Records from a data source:
▬▬▬

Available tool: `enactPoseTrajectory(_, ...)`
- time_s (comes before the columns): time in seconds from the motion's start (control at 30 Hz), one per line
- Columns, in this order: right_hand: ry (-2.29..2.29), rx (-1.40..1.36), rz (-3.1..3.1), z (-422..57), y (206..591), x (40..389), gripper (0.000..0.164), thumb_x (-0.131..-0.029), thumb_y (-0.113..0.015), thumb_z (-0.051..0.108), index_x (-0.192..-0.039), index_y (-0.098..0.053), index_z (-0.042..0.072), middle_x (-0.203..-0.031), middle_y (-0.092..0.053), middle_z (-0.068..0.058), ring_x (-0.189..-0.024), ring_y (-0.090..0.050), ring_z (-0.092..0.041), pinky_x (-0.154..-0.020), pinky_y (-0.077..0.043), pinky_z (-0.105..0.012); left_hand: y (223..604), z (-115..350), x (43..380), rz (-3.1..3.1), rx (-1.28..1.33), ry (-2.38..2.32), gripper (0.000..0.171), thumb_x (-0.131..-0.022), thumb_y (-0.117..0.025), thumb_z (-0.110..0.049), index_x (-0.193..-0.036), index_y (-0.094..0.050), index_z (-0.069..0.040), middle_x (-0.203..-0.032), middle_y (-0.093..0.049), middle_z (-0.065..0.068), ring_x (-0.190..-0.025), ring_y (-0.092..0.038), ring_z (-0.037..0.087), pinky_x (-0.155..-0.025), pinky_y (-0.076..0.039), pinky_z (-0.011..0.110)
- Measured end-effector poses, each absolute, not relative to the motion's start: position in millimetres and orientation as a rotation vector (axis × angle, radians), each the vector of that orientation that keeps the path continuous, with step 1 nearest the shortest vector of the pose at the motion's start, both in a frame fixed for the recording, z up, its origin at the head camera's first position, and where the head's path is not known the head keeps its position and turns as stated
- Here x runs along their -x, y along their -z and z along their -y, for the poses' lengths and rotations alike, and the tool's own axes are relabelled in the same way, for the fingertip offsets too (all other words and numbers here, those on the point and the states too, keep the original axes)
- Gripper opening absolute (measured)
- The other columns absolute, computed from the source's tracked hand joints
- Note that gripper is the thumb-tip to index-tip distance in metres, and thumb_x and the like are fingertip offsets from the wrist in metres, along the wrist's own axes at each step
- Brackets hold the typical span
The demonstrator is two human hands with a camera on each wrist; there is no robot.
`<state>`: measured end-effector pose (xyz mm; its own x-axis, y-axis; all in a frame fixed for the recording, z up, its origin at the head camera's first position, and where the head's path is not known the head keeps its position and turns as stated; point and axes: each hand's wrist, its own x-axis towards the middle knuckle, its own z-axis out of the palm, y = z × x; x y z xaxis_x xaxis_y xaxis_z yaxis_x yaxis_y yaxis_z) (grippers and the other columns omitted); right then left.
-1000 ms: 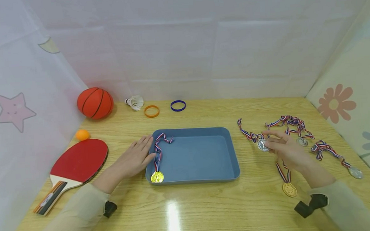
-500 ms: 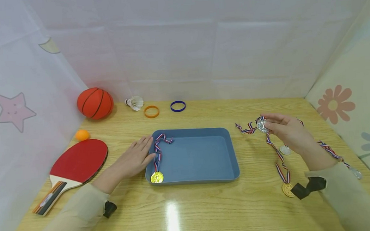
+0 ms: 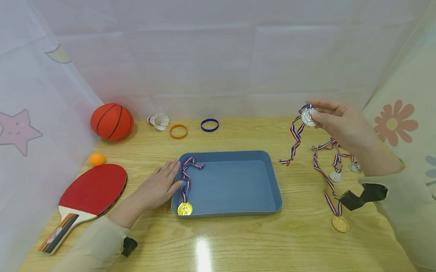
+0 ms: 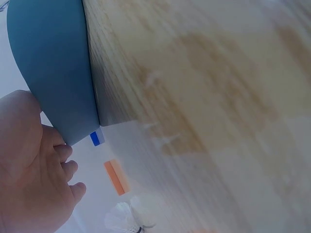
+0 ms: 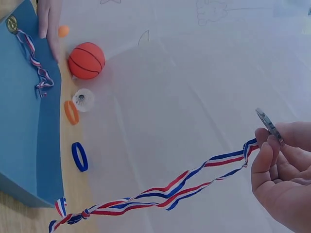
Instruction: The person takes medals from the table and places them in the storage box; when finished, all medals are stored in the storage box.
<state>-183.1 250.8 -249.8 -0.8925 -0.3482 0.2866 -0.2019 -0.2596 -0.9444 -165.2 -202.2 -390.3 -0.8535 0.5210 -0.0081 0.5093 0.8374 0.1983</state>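
Between thumb and fingers my right hand [image 3: 341, 122] pinches a silver medal [image 3: 309, 117], raised above the table. Its red, white and blue ribbon [image 5: 170, 189] hangs down to the left, knotted at the lower end. My left hand [image 3: 160, 184] rests with fairly straight fingers on the left rim of the blue tray [image 3: 228, 185]. Inside the tray, along its left wall, lies a gold medal [image 3: 185, 208] with its ribbon. On the table below my right hand lie another gold medal [image 3: 340, 224] and two silver medals [image 3: 336, 176] with tangled ribbons; my right forearm covers the area beyond.
At the back left are a small basketball [image 3: 112, 121], a shuttlecock [image 3: 159, 121], an orange wristband [image 3: 178, 131] and a blue wristband [image 3: 210, 125]. A red table tennis bat [image 3: 95, 189] and an orange ball [image 3: 97, 159] lie left of my left hand. Cloth walls enclose the table.
My right hand has lifted the silver medal off the table, and its ribbon now hangs from it. The left hand and the tray have stayed put.
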Motion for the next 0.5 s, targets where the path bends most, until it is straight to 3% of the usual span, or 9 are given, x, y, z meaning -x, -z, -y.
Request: enactPoseTrajectory(0.5,2.106,0.775,-1.906,-183.2,235.2,188.3,0.03,-0.09,-0.053,-0.005,-0.116,-0.064,0.007,-0.102,-0.064,-0.007,-0.082,-0.055,-0.014,-0.07,-0.046,-0.023,388.4,201.0,164.1,-2.955,-0.821,-0.285,0.063,-0.099,-0.039,-0.034,-0.143,-0.021,0.007,-0.147,-0.021,0.021,-0.135,-0.014,0.037,-0.106,-0.014,0.053)
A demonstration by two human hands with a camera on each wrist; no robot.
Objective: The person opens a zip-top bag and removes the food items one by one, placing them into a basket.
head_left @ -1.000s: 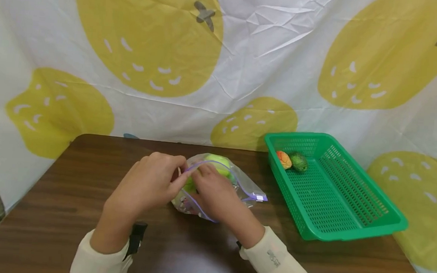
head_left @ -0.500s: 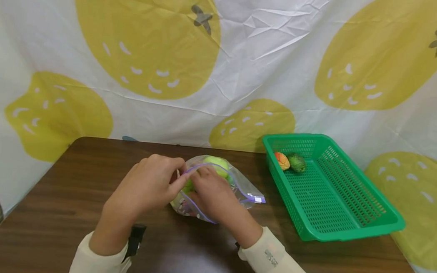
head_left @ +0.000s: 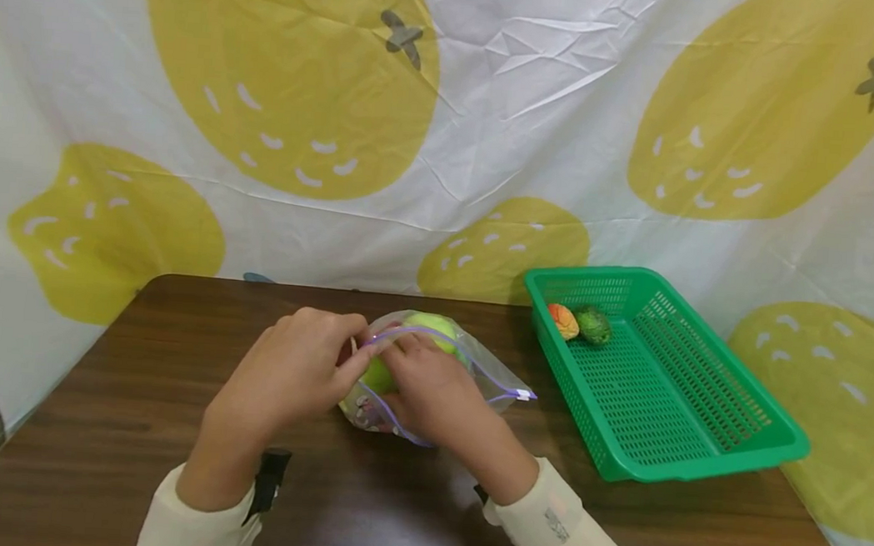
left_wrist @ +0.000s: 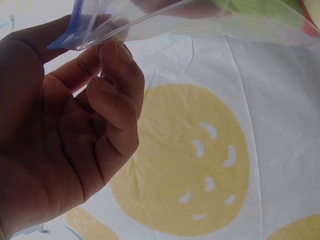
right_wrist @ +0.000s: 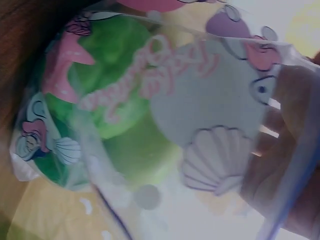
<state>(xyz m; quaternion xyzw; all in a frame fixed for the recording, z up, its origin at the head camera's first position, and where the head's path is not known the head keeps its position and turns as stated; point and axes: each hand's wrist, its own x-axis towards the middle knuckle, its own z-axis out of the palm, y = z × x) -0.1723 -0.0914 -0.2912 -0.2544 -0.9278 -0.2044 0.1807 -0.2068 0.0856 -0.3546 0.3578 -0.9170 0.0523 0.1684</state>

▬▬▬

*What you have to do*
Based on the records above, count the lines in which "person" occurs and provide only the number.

*Result for this exercise*
2